• Activity:
Only the lines holding "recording" are wanted. Copy every one from the records below.

☆ ☆ ☆ ☆

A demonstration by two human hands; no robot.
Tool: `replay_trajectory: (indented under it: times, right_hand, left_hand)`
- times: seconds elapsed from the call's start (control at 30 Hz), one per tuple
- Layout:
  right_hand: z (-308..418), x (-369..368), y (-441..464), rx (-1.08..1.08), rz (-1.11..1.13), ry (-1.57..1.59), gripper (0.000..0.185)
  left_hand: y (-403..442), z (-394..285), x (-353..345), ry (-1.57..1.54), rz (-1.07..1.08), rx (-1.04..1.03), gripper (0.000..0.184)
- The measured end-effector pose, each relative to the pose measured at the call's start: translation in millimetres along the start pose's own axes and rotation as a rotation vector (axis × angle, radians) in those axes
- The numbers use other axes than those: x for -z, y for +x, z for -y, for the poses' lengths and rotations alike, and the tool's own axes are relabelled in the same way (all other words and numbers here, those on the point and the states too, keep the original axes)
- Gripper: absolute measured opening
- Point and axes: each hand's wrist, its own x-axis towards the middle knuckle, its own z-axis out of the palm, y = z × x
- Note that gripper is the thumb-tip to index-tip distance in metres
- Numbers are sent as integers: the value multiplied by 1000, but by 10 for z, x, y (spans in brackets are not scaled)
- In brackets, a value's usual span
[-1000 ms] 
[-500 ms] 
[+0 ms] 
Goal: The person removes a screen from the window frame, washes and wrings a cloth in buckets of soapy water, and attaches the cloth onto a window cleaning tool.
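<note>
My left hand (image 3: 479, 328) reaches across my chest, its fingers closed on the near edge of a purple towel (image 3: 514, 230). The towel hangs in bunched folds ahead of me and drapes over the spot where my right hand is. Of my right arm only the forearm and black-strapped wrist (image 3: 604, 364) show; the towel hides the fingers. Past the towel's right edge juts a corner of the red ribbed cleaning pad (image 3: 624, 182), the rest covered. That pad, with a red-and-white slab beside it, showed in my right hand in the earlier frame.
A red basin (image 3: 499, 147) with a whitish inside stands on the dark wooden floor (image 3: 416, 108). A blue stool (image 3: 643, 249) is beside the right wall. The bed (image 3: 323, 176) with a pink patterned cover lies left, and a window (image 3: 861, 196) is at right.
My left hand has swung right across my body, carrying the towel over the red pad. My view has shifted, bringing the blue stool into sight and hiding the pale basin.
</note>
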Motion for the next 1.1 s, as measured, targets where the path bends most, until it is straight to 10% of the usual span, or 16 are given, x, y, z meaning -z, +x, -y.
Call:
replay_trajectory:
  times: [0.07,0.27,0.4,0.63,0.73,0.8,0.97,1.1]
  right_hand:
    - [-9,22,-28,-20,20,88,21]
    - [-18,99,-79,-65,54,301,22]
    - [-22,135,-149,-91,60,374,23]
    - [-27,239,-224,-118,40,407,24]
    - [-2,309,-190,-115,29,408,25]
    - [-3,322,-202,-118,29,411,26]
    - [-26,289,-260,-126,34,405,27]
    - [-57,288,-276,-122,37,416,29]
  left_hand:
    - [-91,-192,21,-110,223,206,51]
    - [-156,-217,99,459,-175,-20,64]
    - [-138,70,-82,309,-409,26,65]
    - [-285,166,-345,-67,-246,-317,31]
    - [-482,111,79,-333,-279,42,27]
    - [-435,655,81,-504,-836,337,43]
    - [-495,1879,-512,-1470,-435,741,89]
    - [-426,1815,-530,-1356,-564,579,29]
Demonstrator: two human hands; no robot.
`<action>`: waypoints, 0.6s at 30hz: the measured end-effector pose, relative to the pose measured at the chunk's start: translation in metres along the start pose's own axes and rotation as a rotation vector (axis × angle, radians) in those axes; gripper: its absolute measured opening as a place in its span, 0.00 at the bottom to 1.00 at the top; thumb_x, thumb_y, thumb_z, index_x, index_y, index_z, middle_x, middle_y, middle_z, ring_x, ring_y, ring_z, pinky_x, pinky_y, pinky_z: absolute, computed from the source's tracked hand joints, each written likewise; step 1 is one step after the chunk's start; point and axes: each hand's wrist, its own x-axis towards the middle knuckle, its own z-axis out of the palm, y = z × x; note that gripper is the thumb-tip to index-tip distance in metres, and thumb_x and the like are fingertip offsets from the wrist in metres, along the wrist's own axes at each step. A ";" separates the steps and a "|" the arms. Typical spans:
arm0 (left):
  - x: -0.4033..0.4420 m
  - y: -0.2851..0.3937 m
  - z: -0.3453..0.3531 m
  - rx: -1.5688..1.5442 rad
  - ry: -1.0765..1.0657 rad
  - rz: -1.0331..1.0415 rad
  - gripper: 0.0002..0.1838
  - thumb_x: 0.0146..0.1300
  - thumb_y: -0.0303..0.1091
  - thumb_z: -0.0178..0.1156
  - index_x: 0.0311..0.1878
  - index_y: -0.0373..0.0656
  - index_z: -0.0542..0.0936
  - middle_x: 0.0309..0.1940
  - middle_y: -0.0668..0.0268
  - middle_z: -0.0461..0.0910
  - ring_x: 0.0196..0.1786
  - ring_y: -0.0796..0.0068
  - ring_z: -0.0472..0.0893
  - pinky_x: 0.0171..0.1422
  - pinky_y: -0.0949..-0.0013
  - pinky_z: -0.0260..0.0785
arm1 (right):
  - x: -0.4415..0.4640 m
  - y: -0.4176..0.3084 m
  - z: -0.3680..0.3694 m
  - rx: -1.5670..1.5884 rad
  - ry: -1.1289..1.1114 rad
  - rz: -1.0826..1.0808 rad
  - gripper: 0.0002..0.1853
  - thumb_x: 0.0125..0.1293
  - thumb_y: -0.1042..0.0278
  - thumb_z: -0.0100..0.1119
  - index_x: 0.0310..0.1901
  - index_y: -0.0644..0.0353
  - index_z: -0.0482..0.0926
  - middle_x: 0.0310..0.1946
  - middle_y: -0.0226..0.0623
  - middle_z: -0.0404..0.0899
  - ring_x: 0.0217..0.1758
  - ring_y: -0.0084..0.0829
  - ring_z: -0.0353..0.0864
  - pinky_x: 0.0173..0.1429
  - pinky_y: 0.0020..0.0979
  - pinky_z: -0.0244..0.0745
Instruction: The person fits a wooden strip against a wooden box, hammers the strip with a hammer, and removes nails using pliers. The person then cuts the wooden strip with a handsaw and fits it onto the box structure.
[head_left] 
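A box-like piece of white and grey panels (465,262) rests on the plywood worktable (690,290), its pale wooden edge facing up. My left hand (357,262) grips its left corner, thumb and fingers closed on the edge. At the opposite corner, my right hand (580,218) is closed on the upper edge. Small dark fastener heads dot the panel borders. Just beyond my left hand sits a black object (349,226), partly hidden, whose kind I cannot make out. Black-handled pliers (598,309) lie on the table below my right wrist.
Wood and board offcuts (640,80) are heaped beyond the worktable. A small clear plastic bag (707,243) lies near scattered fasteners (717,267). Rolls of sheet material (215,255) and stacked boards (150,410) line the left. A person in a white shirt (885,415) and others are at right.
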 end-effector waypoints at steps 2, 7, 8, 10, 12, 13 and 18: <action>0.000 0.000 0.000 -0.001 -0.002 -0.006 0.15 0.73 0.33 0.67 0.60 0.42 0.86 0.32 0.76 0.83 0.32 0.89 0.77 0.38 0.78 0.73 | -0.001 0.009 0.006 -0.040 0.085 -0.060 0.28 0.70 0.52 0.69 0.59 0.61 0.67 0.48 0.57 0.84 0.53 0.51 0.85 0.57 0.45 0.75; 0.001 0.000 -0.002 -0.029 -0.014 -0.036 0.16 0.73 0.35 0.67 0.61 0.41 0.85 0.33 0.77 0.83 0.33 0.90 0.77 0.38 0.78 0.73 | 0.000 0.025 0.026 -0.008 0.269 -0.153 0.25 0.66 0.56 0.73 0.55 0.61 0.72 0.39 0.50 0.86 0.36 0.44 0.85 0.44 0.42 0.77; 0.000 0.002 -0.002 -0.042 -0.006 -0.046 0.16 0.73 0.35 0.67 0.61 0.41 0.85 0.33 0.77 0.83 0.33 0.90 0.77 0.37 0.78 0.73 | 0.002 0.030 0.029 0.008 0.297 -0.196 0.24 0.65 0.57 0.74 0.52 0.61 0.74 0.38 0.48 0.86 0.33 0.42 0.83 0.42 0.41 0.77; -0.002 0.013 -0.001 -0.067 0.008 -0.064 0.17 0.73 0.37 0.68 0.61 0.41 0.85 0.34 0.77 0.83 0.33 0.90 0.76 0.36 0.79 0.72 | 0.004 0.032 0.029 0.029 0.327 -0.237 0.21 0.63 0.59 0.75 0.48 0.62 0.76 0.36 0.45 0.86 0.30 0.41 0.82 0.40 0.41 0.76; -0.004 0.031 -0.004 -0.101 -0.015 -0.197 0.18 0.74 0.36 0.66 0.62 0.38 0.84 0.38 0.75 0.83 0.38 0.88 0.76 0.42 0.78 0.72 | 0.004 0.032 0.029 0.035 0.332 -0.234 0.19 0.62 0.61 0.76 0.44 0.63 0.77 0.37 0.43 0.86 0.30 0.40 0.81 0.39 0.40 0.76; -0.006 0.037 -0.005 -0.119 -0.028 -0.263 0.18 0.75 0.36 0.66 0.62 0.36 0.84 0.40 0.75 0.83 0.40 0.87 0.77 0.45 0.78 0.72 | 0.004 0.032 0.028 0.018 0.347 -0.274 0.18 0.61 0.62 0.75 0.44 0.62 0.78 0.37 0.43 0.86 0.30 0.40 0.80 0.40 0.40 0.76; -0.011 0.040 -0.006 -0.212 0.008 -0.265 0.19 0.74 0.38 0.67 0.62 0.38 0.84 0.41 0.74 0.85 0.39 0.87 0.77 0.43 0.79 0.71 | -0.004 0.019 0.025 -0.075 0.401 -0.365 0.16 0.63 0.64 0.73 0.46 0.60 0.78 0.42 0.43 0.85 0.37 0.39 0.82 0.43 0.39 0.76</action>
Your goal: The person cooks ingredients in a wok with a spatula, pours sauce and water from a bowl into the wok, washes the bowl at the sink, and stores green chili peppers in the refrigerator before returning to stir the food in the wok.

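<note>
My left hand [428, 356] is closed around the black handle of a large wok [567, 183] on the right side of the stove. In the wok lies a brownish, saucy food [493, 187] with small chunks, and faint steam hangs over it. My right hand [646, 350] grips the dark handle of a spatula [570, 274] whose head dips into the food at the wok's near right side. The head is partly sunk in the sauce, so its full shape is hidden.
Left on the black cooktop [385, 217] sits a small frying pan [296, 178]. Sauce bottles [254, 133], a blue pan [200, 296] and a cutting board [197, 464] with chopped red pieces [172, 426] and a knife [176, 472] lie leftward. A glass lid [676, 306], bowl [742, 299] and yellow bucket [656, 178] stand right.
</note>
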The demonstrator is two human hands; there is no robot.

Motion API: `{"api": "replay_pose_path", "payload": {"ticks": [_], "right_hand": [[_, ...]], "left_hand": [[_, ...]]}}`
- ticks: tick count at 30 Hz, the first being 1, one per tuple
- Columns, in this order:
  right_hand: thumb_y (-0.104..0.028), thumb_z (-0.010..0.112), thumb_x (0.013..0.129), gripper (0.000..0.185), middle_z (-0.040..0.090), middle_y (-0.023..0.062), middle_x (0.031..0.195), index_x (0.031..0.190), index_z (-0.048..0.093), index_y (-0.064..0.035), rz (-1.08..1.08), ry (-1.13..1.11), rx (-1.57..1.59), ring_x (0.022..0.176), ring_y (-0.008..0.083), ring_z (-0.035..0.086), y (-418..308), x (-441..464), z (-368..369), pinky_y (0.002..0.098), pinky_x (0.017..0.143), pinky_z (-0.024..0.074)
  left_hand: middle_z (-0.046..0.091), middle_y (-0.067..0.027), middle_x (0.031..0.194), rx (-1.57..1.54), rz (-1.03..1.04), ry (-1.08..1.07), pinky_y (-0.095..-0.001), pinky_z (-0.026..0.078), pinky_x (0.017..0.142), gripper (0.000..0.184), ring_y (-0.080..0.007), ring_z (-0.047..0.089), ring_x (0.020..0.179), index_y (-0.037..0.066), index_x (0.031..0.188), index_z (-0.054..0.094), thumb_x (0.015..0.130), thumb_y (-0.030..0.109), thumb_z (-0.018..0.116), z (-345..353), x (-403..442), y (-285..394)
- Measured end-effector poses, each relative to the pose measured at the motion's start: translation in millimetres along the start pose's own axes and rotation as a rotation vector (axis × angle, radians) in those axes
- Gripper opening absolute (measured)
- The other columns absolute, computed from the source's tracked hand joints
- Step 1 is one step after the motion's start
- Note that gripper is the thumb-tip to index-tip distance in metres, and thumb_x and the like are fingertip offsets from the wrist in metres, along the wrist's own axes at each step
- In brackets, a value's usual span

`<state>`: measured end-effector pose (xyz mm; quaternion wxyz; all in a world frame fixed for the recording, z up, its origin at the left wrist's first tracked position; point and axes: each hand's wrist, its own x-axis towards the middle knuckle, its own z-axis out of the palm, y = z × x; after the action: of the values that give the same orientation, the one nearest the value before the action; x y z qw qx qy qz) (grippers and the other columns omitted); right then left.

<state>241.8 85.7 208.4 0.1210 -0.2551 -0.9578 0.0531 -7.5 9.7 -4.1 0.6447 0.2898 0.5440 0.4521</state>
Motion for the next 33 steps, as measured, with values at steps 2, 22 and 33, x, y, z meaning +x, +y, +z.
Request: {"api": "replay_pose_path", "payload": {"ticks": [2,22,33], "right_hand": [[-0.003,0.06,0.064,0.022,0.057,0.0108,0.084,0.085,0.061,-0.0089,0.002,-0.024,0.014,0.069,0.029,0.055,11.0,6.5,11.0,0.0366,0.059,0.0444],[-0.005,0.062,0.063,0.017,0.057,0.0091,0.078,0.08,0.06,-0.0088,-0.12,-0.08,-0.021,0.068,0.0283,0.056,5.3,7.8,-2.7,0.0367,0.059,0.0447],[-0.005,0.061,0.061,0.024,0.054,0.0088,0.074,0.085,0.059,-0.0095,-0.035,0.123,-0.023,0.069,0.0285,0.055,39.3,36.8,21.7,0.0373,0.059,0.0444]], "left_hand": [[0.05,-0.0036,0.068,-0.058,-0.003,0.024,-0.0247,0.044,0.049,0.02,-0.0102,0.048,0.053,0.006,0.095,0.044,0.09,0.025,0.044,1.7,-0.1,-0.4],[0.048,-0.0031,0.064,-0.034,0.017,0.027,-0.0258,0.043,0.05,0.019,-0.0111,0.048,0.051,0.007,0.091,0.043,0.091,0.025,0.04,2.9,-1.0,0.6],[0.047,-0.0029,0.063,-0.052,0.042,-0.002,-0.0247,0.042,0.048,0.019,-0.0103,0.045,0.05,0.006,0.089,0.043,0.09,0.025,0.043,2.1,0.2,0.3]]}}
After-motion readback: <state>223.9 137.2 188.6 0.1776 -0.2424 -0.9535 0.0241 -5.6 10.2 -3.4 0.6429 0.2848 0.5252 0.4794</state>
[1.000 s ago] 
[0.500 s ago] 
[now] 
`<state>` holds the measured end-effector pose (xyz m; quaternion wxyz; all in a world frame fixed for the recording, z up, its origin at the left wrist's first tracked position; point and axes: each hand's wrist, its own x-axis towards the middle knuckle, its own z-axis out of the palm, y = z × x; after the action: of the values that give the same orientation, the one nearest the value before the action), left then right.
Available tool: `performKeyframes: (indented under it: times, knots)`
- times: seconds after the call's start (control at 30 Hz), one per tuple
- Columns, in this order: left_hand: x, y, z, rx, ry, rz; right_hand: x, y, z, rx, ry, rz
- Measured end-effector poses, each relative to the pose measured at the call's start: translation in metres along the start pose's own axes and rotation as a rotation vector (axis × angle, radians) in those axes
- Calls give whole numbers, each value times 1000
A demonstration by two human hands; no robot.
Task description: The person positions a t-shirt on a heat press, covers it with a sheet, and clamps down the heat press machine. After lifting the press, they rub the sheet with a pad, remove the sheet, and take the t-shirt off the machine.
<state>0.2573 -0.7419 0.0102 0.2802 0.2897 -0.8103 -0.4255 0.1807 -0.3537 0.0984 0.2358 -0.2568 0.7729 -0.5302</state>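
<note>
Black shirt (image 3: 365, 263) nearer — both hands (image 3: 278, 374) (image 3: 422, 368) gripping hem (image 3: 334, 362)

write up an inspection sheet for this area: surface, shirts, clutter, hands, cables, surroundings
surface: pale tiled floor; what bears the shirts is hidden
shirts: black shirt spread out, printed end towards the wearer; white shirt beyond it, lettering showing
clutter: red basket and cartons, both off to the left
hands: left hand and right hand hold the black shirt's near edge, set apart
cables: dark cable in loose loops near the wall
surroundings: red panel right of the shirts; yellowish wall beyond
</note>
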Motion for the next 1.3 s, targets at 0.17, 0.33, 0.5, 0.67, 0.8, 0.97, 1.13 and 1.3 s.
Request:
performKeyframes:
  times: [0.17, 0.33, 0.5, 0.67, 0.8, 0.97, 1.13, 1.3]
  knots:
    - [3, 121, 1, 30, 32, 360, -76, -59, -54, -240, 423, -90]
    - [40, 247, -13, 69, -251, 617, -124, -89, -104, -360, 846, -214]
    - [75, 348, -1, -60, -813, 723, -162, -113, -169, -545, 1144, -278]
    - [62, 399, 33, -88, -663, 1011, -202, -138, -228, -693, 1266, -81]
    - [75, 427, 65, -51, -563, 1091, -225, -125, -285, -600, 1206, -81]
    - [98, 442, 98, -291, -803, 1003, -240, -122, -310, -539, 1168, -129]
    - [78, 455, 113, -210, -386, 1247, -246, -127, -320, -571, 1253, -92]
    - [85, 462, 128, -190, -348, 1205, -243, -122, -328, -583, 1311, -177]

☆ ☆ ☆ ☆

• Answer for the task:
`<state>`: measured end-effector pose (xyz mm; quaternion wxyz; all in a world frame fixed for the recording, z up, its origin at the left wrist's first tracked position; point and axes: each hand's wrist, its own x-axis towards the middle knuckle, its own z-axis out of the palm, y = z × x; after the action: of the values that give the same orientation, the one nearest the value before the action; x y z qw qx qy qz) (grippers and the other columns omitted); right then left.
`<state>` holds the measured end-effector pose (xyz m; quaternion wxyz; all in a world frame fixed for the recording, z up, its origin at the left wrist's first tracked position; point and axes: each hand's wrist, its own x-axis towards the middle knuckle, its own z-axis out of the palm, y = z × x; after the action: of the values that give the same orientation, the one nearest the value before the action), left then right.

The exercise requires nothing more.